Guru juga perlu menyadari kekuatan emosi dan bagaimana hal tersebut dapat memengaruhi retensi informasi pada peserta didik. Lembar kerja dan buku dengan berbagai fakta informasi tidak menjamin menstimulasi emosional kelompok usia ini (anak). Justru, perlu disadari pada usia ini, anak-anak sekolah dasar lebih tertarik dengan ekspresi artistik yang langsung terkoneksi dengan aspek emosi anak.
Bagi guru, ada beberapa cara untuk mengembangkan kecerdasan emosi (EQ) pada anak. Pertama, memahami bagaimana sebuah perasaan berdampak pada diri dan mampu menggunakan elemen itu untuk mengelola perasaan secara efektif dengan cara bertindak lebih positif. Ketika kita tidak memiliki kesadaran diri, maka kita dengan mudah jatuh ke dalam jebakan (emotionally hijacted). Hal ini dapat terlihat ketika guru kadang-kadang kehilangan perasaan terhadap anak.

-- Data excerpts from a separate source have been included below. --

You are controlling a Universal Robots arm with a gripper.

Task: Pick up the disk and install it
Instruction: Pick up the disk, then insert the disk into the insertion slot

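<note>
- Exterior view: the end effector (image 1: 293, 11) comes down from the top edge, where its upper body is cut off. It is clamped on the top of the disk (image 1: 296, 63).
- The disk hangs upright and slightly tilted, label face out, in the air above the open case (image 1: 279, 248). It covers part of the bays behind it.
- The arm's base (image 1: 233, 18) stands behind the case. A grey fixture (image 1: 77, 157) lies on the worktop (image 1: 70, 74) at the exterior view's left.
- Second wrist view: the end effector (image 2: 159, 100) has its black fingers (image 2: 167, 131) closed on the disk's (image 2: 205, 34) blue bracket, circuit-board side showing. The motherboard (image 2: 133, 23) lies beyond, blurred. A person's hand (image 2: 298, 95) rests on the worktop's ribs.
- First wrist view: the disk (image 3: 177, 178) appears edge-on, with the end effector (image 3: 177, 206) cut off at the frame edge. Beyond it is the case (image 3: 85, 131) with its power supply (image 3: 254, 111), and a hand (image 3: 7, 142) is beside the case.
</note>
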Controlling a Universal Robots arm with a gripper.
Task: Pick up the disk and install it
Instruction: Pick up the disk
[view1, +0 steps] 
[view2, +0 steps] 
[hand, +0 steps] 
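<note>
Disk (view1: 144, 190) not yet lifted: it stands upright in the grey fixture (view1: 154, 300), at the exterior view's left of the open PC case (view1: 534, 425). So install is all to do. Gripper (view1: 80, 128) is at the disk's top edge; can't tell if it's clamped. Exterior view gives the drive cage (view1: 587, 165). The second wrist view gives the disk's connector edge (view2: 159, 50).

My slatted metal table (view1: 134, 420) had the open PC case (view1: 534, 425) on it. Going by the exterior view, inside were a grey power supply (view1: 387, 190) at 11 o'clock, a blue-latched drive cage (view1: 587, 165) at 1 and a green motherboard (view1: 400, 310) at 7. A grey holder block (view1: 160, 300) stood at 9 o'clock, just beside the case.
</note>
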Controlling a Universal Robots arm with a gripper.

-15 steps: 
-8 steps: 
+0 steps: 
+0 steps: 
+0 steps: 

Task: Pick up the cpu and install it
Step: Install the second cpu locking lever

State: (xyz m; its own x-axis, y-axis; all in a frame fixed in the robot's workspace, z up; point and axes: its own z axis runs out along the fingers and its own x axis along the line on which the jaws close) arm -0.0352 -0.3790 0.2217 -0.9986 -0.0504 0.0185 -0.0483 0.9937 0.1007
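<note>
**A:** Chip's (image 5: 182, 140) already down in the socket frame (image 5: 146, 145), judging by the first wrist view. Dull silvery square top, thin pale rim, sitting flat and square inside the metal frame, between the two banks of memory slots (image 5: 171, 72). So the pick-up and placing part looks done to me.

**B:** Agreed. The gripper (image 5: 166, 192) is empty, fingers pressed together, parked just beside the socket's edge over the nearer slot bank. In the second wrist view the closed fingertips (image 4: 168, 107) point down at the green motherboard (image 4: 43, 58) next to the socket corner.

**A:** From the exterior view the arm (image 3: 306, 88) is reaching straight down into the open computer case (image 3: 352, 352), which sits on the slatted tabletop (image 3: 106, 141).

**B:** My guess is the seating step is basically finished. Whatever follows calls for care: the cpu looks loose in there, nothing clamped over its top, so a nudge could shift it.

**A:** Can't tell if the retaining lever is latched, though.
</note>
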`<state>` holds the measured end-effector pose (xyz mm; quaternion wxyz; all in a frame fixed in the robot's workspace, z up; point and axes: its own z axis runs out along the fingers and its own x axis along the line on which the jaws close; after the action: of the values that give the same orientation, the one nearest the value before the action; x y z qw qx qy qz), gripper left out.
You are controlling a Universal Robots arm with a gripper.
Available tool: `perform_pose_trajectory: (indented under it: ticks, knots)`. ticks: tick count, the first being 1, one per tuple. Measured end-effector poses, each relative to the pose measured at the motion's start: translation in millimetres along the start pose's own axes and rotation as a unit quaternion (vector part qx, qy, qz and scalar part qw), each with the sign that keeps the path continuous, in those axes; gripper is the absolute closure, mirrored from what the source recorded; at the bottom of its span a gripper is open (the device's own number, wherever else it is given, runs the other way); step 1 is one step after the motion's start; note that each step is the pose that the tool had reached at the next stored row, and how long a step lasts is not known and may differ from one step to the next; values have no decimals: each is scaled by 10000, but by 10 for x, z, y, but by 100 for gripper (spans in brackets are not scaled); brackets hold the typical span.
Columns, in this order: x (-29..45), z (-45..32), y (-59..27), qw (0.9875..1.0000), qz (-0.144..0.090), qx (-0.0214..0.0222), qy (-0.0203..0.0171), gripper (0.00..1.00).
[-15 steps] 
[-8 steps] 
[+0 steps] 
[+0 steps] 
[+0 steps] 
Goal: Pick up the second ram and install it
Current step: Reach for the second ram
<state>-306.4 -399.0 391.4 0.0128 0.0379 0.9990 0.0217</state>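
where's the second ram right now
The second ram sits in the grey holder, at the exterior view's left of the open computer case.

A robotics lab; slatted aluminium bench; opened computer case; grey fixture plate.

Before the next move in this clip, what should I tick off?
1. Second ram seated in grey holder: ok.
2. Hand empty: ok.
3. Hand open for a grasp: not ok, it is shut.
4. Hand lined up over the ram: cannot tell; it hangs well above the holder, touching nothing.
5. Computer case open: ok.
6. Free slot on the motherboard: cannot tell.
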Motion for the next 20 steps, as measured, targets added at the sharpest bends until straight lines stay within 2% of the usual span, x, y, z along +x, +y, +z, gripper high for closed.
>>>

Kedua, menciptakan lingkungan belajar yang baik dan aman. Memelihara lingkungan belajar positif, aman dan sehat adalah prioritas utama bagi para guru. Jika lingkungannya tidak positif, maka, upaya guru akan sia-sia. Bagaimana kita dapat menciptakan lingkungan belajar positif, aman dan sehat? Tentu, aspek fisik ruang kelas memiliki efek mendalam pada perasaan anak pada saat belajar. Menciptakan lingkungan kelas yang kreatif, penuh warna, menarik dan dihiasi gambar dapat mempengaruhi pikiran dan perasaan anak.
Mempersonalisasikan lingkungan kelas akan membantu anak-anak merasa dicintai, disambut dan diterima. Oleh karenanya, guru perlu mempertahankan sistem peremajaan penampilan kelas secara teratur. Dengan lingkungan kelas kondusif, guru menjamin keamanan emosional bagi anak sehingga mereka merasa dihargai, dicintai, dihormati dan diterima.
Hubungan semacam ini mendorong anak menjadi diri mereka sendiri, menjadi peserta didik yang ingin tahu; mengajukan pertanyaan, menyelidiki, membuka diri untuk belajar dan terpenting bebas mengekspresikan perasaan tanpa takut dan ragu.
Fakot lain yang perlu diperhatikan guru untuk meningkatkan kecerdasan emosional anak adalah memperhatikan hubungan anak dengan teman sebaya mereka. Ketika anak-anak berhubungan baik dengan teman-teman mereka, mereka secara emosional lebih terikat; dapat bekerja secara kooperatif dan menikmati pengalaman belajar bersama.
Di sisi lain, ketika mereka mengganggu dan menyakiti satu sama lain, mereka merasa tidak aman secara emosional dan tidak dapat berkonsentrasi karena otak mereka sibuk dengan masalah emosional.
Oleh sebab itu, guru berkewajiban untuk menjamin hubungan baik antara anak-anak. Karena realitasnya, banyak sekolah yang hanya fokus pada pencapaian target akademik tanpa memperhatikan masalah emosional anak. Adalah tanggung jawab sekolah dan guru menciptakan lingkungan kelas di mana anak benar-benar peduli satu sama lain.